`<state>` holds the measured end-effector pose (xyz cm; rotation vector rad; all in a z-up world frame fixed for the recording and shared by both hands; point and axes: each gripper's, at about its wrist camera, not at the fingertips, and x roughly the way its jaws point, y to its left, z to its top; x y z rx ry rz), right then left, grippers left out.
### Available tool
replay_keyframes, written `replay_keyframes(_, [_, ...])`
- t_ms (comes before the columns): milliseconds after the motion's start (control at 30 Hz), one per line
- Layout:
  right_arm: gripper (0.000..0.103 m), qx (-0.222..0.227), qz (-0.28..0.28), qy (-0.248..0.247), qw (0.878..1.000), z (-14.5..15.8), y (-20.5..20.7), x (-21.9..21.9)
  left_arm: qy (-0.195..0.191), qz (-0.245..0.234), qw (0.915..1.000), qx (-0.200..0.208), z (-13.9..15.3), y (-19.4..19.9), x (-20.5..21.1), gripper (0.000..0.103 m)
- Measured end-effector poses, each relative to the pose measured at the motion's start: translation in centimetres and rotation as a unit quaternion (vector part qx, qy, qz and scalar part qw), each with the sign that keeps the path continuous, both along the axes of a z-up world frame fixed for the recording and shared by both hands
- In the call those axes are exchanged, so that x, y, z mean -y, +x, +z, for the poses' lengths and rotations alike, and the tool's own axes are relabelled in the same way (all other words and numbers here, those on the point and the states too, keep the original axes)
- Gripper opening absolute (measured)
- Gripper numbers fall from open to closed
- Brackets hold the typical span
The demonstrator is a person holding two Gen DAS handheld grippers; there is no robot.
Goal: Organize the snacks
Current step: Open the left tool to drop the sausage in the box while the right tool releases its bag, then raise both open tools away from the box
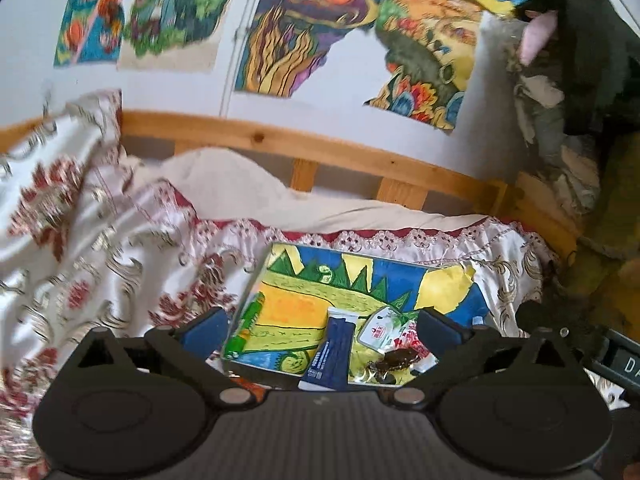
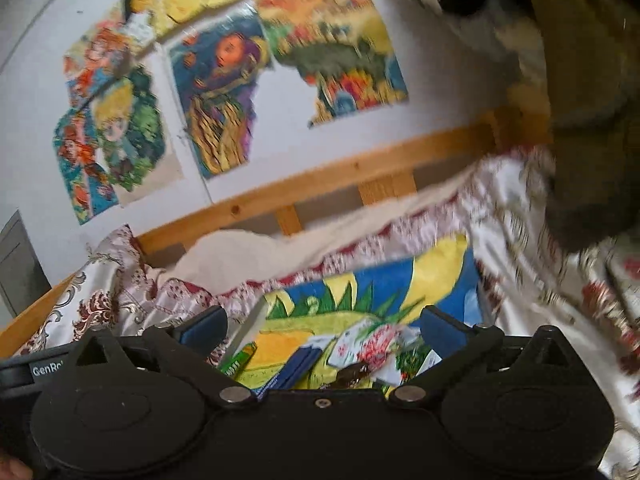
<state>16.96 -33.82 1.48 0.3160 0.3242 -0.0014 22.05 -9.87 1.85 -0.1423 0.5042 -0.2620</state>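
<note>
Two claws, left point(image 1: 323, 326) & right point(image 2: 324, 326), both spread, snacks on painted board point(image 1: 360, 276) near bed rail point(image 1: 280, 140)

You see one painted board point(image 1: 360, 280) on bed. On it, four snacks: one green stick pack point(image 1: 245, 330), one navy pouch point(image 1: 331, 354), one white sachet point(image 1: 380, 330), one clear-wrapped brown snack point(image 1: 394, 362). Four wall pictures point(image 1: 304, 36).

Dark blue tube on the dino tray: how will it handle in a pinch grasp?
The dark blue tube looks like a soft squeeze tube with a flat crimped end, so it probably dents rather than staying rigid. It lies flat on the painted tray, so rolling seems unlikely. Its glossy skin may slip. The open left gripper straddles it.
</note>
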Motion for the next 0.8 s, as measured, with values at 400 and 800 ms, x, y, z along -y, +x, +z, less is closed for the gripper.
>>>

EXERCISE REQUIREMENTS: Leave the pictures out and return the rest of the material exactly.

RESPONSE BOX:
`<state>` holds the measured end-effector pose (xyz cm; rotation vector rad; all in a z-up world frame fixed for the recording and shared by both hands; point and axes: each gripper's, at about its wrist camera, not at the fingertips, and x roughly the way its jaws point, y to its left, z to its top; x y z rx ry rz), right then left, grippers left out.
### Available tool
replay_keyframes, written `replay_keyframes(_, [_, ...])`
- t_ms (comes before the columns): milliseconds after the motion's start (control at 30 Hz), one per line
- Layout:
  right_arm: gripper (0.000..0.103 m), qx (-0.222..0.227), qz (-0.28..0.28), qy (-0.248..0.247), qw (0.878..1.000), z (-14.5..15.8), y (-20.5..20.7), x (-21.9..21.9)
  left_arm: qy (-0.195..0.191), qz (-0.245..0.234), qw (0.915..1.000), qx (-0.200..0.208), z (-13.9..15.3), y (-19.4..19.9), x (-20.5..21.1), gripper (0.000..0.103 m)
- Measured end-effector poses, each relative to the pose measured at the motion's start: translation in centimetres and rotation as a unit quaternion (vector part qx, qy, qz and scalar part qw), each with the sign that keeps the path continuous, both along the axes of a z-up world frame fixed for the recording and shared by both hands
- In the call those axes are exchanged, so that x, y, z mean -y, +x, +z, for the poses' lengths and rotations alike, and the tool's own axes are relabelled in the same way (all other words and numbers here, those on the point and the states too, keep the original axes)
- Gripper opening absolute (measured)
- Gripper numbers fall from open to closed
- Brackets hold the typical span
The demonstrator is a person holding two Gen DAS handheld grippers; there is no robot.
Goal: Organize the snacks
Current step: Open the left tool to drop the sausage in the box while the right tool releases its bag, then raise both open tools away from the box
<state>16.96 -33.82 1.48 0.3160 0.3242 -0.0014 22.05 -9.87 1.85 -0.1423 0.5042 -0.2620</state>
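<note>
Two claws, left point(image 1: 323, 326) & right point(image 2: 324, 326), both spread, snacks on painted board point(image 1: 360, 276) near bed rail point(image 1: 280, 140)

You see one painted board point(image 1: 360, 280) on bed. On it, four snacks: one green stick pack point(image 1: 245, 330), one navy pouch point(image 1: 331, 354), one white sachet point(image 1: 380, 330), one clear-wrapped brown snack point(image 1: 394, 362). Four wall pictures point(image 1: 304, 36).

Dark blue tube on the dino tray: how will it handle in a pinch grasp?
The dark blue tube looks like a soft squeeze tube with a flat crimped end, so it probably dents rather than staying rigid. It lies flat on the painted tray, so rolling seems unlikely. Its glossy skin may slip. The open left gripper straddles it.
</note>
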Motion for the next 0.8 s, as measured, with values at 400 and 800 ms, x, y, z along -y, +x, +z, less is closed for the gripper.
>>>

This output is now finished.